**Available data:**
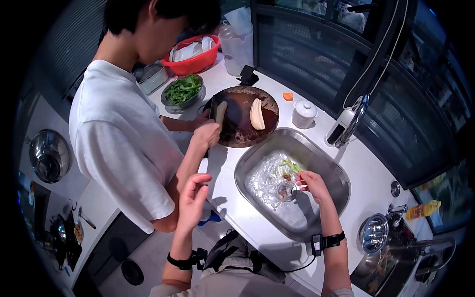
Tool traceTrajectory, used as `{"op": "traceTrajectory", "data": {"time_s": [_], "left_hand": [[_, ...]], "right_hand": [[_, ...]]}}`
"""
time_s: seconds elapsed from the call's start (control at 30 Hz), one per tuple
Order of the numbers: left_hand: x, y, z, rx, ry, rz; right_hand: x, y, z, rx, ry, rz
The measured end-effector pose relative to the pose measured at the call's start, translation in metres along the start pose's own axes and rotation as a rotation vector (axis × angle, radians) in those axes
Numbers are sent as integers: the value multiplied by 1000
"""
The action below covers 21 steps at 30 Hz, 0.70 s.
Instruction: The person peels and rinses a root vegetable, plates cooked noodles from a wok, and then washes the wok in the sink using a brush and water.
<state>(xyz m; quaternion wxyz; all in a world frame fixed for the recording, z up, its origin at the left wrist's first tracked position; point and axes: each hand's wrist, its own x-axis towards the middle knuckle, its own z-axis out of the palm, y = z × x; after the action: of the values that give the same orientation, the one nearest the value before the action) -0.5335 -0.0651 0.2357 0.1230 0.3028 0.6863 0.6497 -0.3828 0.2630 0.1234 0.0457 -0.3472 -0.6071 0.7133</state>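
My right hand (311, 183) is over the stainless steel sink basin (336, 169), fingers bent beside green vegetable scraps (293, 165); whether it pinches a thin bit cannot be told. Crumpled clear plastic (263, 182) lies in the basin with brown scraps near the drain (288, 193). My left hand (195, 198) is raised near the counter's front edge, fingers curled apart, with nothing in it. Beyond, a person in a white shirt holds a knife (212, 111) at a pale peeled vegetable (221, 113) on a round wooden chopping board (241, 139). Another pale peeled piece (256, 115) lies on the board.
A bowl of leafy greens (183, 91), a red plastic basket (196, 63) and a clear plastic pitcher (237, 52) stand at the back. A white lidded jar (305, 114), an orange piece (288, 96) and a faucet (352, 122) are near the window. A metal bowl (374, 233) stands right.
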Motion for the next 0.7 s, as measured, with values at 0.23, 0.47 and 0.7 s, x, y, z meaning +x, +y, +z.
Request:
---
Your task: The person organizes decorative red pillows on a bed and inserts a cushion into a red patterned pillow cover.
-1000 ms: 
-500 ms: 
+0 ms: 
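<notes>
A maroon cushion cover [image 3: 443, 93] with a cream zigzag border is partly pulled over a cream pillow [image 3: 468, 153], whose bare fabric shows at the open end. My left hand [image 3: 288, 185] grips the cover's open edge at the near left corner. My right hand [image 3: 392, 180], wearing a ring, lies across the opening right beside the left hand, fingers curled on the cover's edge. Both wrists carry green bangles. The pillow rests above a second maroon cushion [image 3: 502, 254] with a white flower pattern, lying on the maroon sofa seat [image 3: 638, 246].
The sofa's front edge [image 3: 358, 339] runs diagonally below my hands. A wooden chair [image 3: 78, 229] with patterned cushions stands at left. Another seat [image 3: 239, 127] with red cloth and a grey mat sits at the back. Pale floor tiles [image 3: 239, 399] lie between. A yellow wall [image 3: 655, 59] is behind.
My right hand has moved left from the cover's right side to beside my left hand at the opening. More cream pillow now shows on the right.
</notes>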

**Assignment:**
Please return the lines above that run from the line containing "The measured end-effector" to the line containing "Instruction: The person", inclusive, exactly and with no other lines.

**Written response:**
The measured end-effector pose relative to the pose measured at the call's start, translation in metres along the start pose's own axes and rotation as a rotation vector (axis × angle, radians) in those axes
Numbers are sent as integers: the value multiplied by 1000
"""
The action below covers 21 steps at 30 Hz, 0.70 s.
Instruction: The person peels and rinses a root vegetable, plates cooked noodles from a wok, and then washes the wok in the sink using a brush and water.

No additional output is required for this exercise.